In essence, taxpayers are being asked to subsidize the golden retirement plan without changing it and without requiring that the union contracts be renegotiated from scratch.

Who benefits? The union, of course, and the retired auto workers, and the current auto workers who want the sweet retirement deal when it is their turn. Taxpayers? We lose again. Another version of mandatory spreading the wealth.

December 4 | Unregistered CommenterTodd E.

Thanks!! So we are paying the retirement benefits for the retired auto workers? I don't want to do that!! And unless the unions and auto companies agree to do away with that retirement plan, I don't think they should get a bailout or we'll just have to do it again down the road only worse!!

December 4 | Unregistered CommenterKaren

I think the car companies are smart to move off shore so they don't have to deal with the unions. I don't like that they have to, but what choice do they have? They will get us to bail out the retired workers, then lay off the current ones and move to Mexico. What a great system. And people think they are bad for going off shore when they are just trying to survive. It is time to get rid of unions. But if I was an auto worker, I would want that to happen AFTER I got mine.

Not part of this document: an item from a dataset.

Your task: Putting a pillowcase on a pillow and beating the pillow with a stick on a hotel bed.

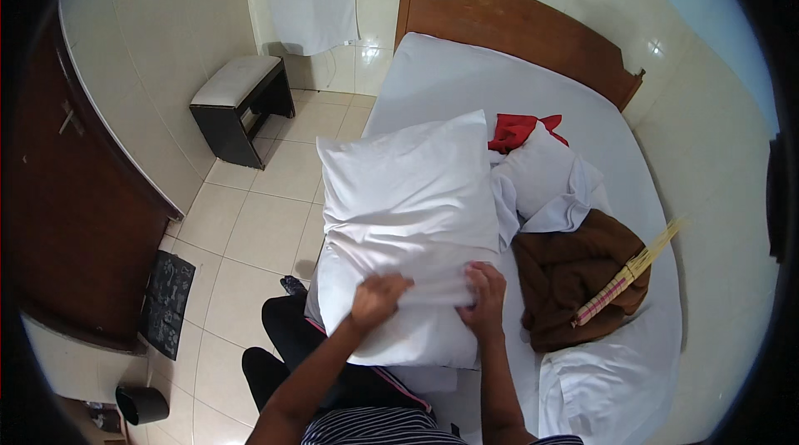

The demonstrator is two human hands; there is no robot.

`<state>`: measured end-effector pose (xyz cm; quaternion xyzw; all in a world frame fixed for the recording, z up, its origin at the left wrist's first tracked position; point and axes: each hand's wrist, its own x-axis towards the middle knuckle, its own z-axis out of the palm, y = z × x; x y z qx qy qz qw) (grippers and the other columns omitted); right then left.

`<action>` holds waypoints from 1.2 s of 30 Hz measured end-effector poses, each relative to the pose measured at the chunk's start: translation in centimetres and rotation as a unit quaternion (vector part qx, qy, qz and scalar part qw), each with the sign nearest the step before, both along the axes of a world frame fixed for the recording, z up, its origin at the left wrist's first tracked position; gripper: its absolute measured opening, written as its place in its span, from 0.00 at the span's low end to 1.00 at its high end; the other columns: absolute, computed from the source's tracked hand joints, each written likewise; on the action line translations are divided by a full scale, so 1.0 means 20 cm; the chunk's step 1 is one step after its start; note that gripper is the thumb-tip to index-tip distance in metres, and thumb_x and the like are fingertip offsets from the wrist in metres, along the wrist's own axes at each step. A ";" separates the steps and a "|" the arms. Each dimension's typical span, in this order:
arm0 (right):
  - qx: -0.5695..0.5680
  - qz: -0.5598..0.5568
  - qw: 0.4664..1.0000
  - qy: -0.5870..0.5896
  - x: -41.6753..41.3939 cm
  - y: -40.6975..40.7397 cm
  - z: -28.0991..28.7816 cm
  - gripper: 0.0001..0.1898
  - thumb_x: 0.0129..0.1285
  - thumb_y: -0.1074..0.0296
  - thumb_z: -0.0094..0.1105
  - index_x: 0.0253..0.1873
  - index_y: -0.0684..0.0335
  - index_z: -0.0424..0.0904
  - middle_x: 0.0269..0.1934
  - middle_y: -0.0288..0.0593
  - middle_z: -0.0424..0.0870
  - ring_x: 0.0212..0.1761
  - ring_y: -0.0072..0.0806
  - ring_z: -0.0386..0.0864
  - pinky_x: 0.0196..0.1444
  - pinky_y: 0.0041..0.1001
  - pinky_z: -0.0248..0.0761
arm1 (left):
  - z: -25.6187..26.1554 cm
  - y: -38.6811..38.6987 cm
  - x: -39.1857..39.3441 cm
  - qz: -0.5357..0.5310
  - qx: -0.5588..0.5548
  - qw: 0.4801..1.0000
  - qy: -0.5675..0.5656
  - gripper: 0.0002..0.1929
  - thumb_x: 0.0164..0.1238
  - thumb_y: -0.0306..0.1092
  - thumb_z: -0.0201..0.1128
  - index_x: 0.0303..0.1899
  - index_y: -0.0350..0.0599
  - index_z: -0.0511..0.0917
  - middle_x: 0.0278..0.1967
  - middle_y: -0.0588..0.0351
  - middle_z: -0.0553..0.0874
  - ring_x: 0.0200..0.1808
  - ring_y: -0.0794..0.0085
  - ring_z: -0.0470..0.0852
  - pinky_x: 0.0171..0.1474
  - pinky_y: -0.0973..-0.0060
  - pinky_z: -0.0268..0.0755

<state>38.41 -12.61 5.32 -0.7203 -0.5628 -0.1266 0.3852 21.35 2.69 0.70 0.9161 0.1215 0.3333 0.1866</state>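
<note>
A large white pillow point(412, 189) lies before me near the bed's left side, with loose, creased white pillowcase fabric point(431, 286) across its lower half. My left hand point(381, 301) grips a fold of that fabric, slightly blurred. To its right, my right hand point(484, 298) has the same fabric between thumb and fingers. The cloth stretches between both hands, above the pillow's near end. My fingertips are partly hidden in the folds.
On the bed point(462, 70) lie a red cloth point(521, 131), a smaller white pillow point(540, 170), a brown blanket point(555, 276) with a bristle hand broom point(612, 298) on top, and another white pillow point(593, 382). A padded stool point(237, 83), doormat point(167, 304) and black bin point(142, 406) stand left.
</note>
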 end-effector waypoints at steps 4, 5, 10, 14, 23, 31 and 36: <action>-0.047 0.008 0.993 -0.104 -0.06 0.00 -0.04 0.24 0.38 0.76 0.62 0.47 0.58 0.77 0.48 0.42 0.76 0.47 0.41 0.74 0.51 0.37 0.66 | 0.07 -0.22 -0.16 -0.029 -0.005 0.998 0.054 0.23 0.34 0.31 0.68 0.41 0.49 0.79 0.33 0.60 0.78 0.37 0.66 0.80 0.41 0.68 0.73; -0.049 0.011 0.993 -0.103 -0.05 -0.01 -0.09 0.24 0.38 0.76 0.62 0.47 0.58 0.77 0.48 0.42 0.76 0.47 0.41 0.74 0.51 0.37 0.66 | 0.07 -0.22 -0.19 -0.018 -0.003 0.999 0.044 0.23 0.34 0.32 0.69 0.41 0.49 0.79 0.34 0.60 0.79 0.38 0.66 0.80 0.42 0.68 0.73; -0.034 0.093 0.993 -0.062 -0.04 -0.15 -0.15 0.17 0.35 0.76 0.63 0.37 0.61 0.76 0.28 0.43 0.80 0.27 0.39 0.78 0.31 0.35 0.72 | 0.12 -0.01 -0.22 0.088 -0.005 0.994 0.061 0.21 0.35 0.34 0.71 0.38 0.49 0.79 0.37 0.60 0.80 0.45 0.65 0.78 0.55 0.64 0.66; -0.120 0.095 0.985 -0.078 -0.18 -0.28 -0.19 0.16 0.34 0.73 0.63 0.34 0.60 0.76 0.28 0.39 0.78 0.28 0.35 0.76 0.29 0.30 0.69 | 0.11 0.08 -0.26 0.152 0.059 0.986 0.035 0.19 0.32 0.34 0.69 0.35 0.50 0.79 0.36 0.62 0.80 0.46 0.67 0.76 0.57 0.63 0.61; -0.103 -0.033 0.994 -0.005 -0.34 -0.30 -0.16 0.22 0.39 0.67 0.64 0.44 0.56 0.74 0.41 0.40 0.75 0.46 0.38 0.72 0.52 0.41 0.59 | -0.09 -0.14 -0.53 0.002 0.050 0.998 0.031 0.16 0.32 0.32 0.67 0.31 0.51 0.78 0.32 0.64 0.77 0.37 0.70 0.75 0.44 0.70 0.67; -0.175 0.096 0.955 -0.221 -0.61 -0.10 -0.23 0.33 0.41 0.59 0.67 0.58 0.46 0.70 0.51 0.36 0.67 0.59 0.35 0.64 0.64 0.52 0.42 | -0.17 -0.22 -0.67 0.081 0.015 0.996 0.040 0.19 0.30 0.30 0.68 0.33 0.48 0.81 0.34 0.60 0.80 0.38 0.66 0.76 0.44 0.67 0.69; -0.135 0.120 0.975 -0.128 -0.51 0.14 -0.18 0.10 0.40 0.71 0.58 0.32 0.59 0.72 0.27 0.38 0.75 0.33 0.34 0.73 0.39 0.33 0.61 | -0.03 -0.11 -0.56 0.119 -0.050 0.991 0.026 0.20 0.41 0.33 0.71 0.41 0.48 0.80 0.41 0.60 0.81 0.49 0.63 0.75 0.52 0.66 0.67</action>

December 4 | Unregistered CommenterJessica Childs

Interesting banter but if we let the auto industry collapse, we will have too many people without jobs or pensions plus we would all have to drive Japanese cars. That would be worse than everybody having to pony up some $$ to save a whole industry.

December 4 | Unregistered Commenterxtraxtra

What sickens me is that despite nearly 70% of Americans against giving Detroit auto makers a bailout, it isn't whether Congress will give it to them or not, it's when. And the whole charade of hearings telling the heads of these giant but stupid companies to give up their corporate jets and take pay cuts, like that's going to make it all right, makes me gag.

December 5 | Unregistered CommenterTeddy

We can argue over where to place the blame for the Detroit Three failing for the next ten years and we still won't be hitting the core issue: should we allow the domestic manufacturing base in this country to disappear?

GM plants built the machines that allowed the "greatest generation" to defeat the Nazi's, and American domestic plants built the machines that helped us out-produce the Soviet Union during the cold war. When the Chinese come knocking on our door (they will) and all of our machinery and goods are being built there, what are we going to do? They could just cut us off. It's the same idea as developing domestic energy. We can't rely entirely on other nation-states.

December 5 | Unregistered CommenterKotter

A very good statement from Kotter. He remembers when we could make things here in America.

December 5 | Unregistered Commenterknockknock

Detroit is asking for a HAND, not a HANDOUT. The same can't be said for Wall Street.